*What is being asked*
Please reproduce each line of the data below as it stands.
++++ Supplied data
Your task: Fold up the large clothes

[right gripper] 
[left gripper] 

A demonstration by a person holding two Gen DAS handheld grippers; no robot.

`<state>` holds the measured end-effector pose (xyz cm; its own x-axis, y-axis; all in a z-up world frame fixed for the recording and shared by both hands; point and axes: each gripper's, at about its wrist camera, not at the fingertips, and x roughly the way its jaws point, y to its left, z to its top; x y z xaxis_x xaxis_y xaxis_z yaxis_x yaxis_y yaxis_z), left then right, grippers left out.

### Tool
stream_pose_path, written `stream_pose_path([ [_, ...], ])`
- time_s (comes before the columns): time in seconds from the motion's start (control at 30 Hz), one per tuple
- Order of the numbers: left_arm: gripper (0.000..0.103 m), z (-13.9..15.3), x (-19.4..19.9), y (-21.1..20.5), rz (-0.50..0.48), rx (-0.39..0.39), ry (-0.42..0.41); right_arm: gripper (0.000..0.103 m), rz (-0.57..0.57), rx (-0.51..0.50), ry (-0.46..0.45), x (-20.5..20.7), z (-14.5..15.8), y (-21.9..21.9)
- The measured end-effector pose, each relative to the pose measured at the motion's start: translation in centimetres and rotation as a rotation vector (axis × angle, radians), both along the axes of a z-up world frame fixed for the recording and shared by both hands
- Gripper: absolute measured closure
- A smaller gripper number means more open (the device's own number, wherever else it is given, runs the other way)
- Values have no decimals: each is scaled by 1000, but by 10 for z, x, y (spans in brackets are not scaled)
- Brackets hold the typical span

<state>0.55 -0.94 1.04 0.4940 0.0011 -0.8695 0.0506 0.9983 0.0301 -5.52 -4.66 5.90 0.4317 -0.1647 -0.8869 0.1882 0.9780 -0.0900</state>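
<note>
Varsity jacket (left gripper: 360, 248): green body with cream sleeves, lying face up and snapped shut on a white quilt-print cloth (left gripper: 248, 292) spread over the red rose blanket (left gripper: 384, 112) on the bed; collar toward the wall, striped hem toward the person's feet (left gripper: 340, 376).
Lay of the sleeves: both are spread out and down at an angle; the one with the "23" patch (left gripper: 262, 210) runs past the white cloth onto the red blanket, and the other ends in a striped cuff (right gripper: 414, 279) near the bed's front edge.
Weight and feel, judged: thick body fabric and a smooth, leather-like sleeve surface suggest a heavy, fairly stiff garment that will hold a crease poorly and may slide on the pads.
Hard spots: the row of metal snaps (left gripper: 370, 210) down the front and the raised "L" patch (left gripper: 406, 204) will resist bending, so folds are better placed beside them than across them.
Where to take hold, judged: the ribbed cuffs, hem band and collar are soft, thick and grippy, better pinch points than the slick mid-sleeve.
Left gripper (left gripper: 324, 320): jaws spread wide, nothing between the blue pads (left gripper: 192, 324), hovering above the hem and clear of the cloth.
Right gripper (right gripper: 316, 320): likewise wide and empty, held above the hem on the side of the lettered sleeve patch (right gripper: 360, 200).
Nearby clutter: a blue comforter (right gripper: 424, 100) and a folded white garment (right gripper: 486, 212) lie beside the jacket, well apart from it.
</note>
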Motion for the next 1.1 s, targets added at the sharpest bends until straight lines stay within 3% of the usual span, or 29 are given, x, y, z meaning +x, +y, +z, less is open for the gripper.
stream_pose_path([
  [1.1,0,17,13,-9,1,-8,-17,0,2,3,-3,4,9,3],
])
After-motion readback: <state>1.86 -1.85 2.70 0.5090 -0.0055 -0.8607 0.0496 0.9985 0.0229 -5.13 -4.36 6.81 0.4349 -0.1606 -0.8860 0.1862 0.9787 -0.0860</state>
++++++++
*Response box*
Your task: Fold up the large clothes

[right gripper] 
[left gripper] 

A demonstration by a person holding two Gen DAS handheld grippers; no robot.

`<state>` holds the measured end-effector pose (xyz cm; its own x-axis, y-axis; all in a z-up world frame fixed for the recording and shared by both hands; point and axes: each gripper's, at about its wrist camera, not at the fingertips, and x roughly the way its jaws point, y to its left, z to its top; x y z xaxis_x xaxis_y xaxis_z yaxis_x yaxis_y yaxis_z), left then right, grippers left out.

### Tool
stream_pose_path, written `stream_pose_path([ [_, ...], ])`
- time_s (comes before the columns): time in seconds from the motion's start (control at 30 Hz), one per tuple
- Order of the numbers: left_arm: gripper (0.000..0.103 m), z (-13.9..15.3), x (-19.4..19.9), y (-21.1..20.5), rz (-0.50..0.48), rx (-0.39..0.39), ry (-0.42..0.41); right_arm: gripper (0.000..0.103 m), rz (-0.57..0.57), rx (-0.51..0.50), ry (-0.46..0.45), x (-20.5..20.7), z (-14.5..15.8), y (-21.9..21.9)
- The measured end-effector pose, each relative to the pose measured at the motion's start: translation in centimetres and rotation as a rotation vector (axis × angle, radians), both along the axes of a z-up world frame fixed for the recording and shared by both hands
- Gripper: absolute measured closure
- A smaller gripper number means more open (the device's own number, wherever else it is given, runs the other way)
- Values have no decimals: each is scaled by 1000, but by 10 for z, x, y (spans in brackets are not scaled)
- Brackets hold the typical span

<state>0.55 -0.94 1.04 0.4940 0.0011 -0.8695 0.0506 0.9983 0.0301 -5.52 -4.66 5.90 0.4317 -0.1647 -0.8869 0.1882 0.9780 -0.0900</state>
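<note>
Varsity jacket (left gripper: 360, 248): green body with cream sleeves, lying face up and snapped shut on a white quilt-print cloth (left gripper: 248, 292) spread over the red rose blanket (left gripper: 384, 112) on the bed; collar toward the wall, striped hem toward the person's feet (left gripper: 340, 376).
Lay of the sleeves: both are spread out and down at an angle; the one with the "23" patch (left gripper: 262, 210) runs past the white cloth onto the red blanket, and the other ends in a striped cuff (right gripper: 414, 279) near the bed's front edge.
Weight and feel, judged: thick body fabric and a smooth, leather-like sleeve surface suggest a heavy, fairly stiff garment that will hold a crease poorly and may slide on the pads.
Hard spots: the row of metal snaps (left gripper: 370, 210) down the front and the raised "L" patch (left gripper: 406, 204) will resist bending, so folds are better placed beside them than across them.
Where to take hold, judged: the ribbed cuffs, hem band and collar are soft, thick and grippy, better pinch points than the slick mid-sleeve.
Left gripper (left gripper: 324, 320): jaws spread wide, nothing between the blue pads (left gripper: 192, 324), hovering above the hem and clear of the cloth.
Right gripper (right gripper: 316, 320): likewise wide and empty, held above the hem on the side of the lettered sleeve patch (right gripper: 360, 200).
Nearby clutter: a blue comforter (right gripper: 424, 100) and a folded white garment (right gripper: 486, 212) lie beside the jacket, well apart from it.
</note>
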Motion for the next 1.1 s, targets added at the sharpest bends until straight lines stay within 3% of the usual span, or 29 are given, x, y, z meaning +x, +y, +z, less is open for the gripper.
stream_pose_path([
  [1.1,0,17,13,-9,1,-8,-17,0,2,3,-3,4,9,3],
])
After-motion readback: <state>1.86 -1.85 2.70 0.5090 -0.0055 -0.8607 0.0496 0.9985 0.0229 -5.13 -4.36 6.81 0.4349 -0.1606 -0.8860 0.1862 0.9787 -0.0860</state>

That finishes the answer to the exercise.